The practical effects are strong too. Given the Rambaldi name on the credits, that’s hardly surprising. The infected themselves look absolutely fucking dreadful. Rather than becoming traditional movie monsters, they look like people whose bodies are violently breaking down from the inside out. Veins bulge beneath the skin, faces become swollen and discoloured, and by the final act Duffy resembles somebody who’s been slowly rotting while still alive.
The violence isn’t wall-to-wall, but when it arrives it’s suitably nasty. Which is perhaps why the finale left me slightly conflicted. The Halloween party climax is entertaining enough. There are some decent kills, a bit of gore, and the various storylines finally converge in suitably chaotic fashion. The atmosphere is great too, with costumes, flashing lights, and panicking partygoers creating exactly the sort of setting you’d want for a horror finale.

But part of me wanted the film to go completely off the rails. This is, after all, a movie about a rage virus spreading through a university town. A premise like that practically begs for an utterly bonkers resolution full of mass hysteria, indiscriminate violence, and the sort of escalating carnage Italian horror cinema occasionally specialised in.
Instead, Primal Rage remains surprisingly restrained. The infected rapist trio are dispatched fairly quickly, the outbreak never quite reaches the level of total societal collapse, and the film wraps things up before the situation can descend into complete madness. It’s not a bad ending by any means. I just found myself wishing it had gone a little bigger. A little nastier. A little more Italian.

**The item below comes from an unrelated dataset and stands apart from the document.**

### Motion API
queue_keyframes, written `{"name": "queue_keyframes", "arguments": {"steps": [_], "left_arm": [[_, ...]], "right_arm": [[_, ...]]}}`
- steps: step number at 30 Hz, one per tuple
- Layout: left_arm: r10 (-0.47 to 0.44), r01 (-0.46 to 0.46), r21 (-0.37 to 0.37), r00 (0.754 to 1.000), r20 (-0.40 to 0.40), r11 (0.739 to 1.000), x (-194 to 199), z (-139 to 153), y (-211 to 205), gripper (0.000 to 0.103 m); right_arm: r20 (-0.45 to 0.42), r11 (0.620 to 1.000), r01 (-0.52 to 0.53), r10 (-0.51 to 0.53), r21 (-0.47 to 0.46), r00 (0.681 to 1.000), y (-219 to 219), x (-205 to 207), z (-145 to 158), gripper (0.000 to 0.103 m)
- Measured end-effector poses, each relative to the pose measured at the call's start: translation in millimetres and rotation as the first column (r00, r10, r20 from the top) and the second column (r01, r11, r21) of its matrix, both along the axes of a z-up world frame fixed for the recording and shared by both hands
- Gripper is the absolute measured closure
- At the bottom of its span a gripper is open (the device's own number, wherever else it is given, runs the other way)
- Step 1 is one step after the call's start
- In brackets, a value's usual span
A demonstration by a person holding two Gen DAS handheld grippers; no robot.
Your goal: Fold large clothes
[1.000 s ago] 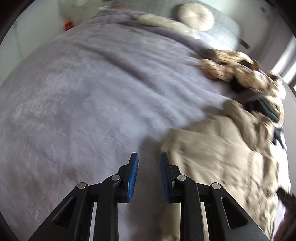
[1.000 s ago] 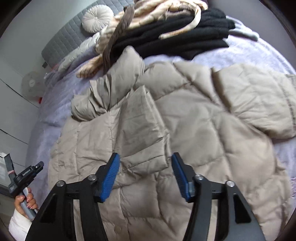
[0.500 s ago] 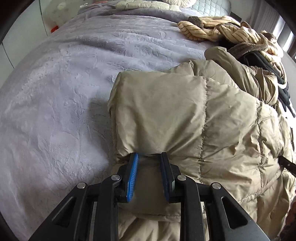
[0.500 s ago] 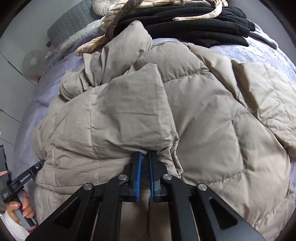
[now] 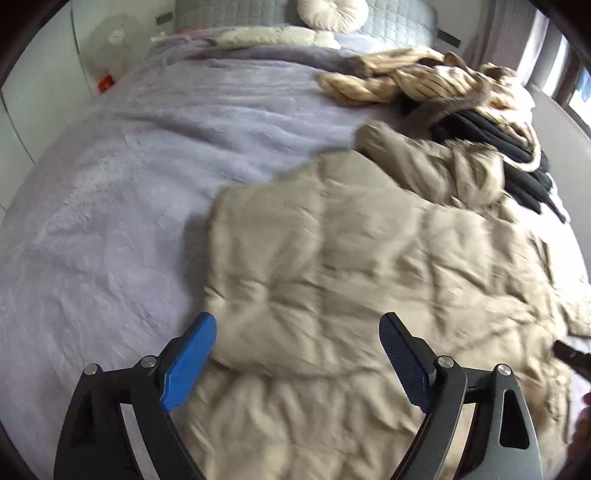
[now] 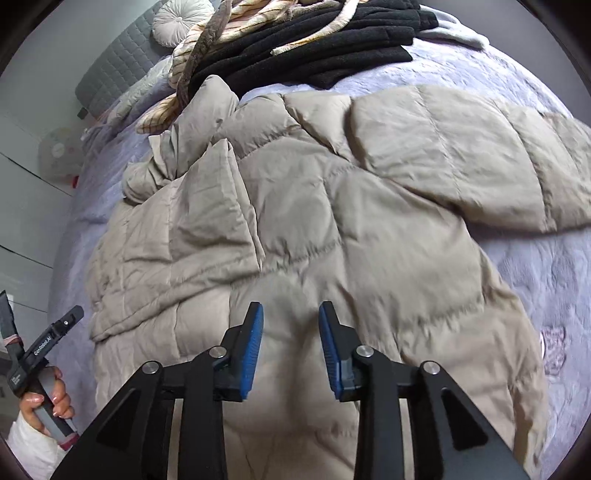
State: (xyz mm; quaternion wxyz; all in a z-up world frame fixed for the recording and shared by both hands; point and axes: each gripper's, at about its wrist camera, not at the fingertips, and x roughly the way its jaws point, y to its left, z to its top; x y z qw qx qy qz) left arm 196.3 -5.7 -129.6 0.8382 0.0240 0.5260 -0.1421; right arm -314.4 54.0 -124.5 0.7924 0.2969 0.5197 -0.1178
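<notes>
A beige quilted puffer coat [image 6: 332,221] lies spread on the lilac bed cover [image 5: 129,184]; it also shows in the left wrist view [image 5: 351,277]. One sleeve [image 6: 192,236] is folded in over the body; the other sleeve [image 6: 480,155] stretches out to the right. My left gripper [image 5: 297,354] is wide open and empty above the coat's left edge. My right gripper [image 6: 291,343] is open and empty just above the lower middle of the coat. The left gripper also shows at the far left of the right wrist view [image 6: 40,354].
A pile of black [image 6: 332,40] and cream striped [image 5: 406,81] clothes lies at the head side of the bed. A round cushion [image 5: 332,13] rests against the grey headboard [image 6: 114,62]. A white fan [image 5: 110,40] stands by the wall.
Both grippers have opened and let go of the coat. The sleeve fold has dropped flat onto the body. Both grippers have pulled back and up.
</notes>
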Motion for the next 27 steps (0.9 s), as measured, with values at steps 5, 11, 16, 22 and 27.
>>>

Still, what I appreciate most about Primal Rage is its sincerity. Nobody involved seems under the illusion they’re making high art, but equally nobody is treating the material like a joke. For all its ridiculousness, the film takes its characters and premise seriously, and that’s ultimately what makes it work.
No, it’s not a forgotten masterpiece. It’s uneven. The pacing wobbles. The script occasionally gets distracted by its own subplots. But it’s also surprisingly well acted, unexpectedly thoughtful in places, packed with solid practical effects, and built around a premise that’s far more entertaining than it has any right to be.
But it’s exactly the sort of oddball horror film that makes digging through old VHS-era junk so rewarding. Besides, any movie that starts with a monkey bite and ends with a Halloween bloodbath deserves at least a little respect.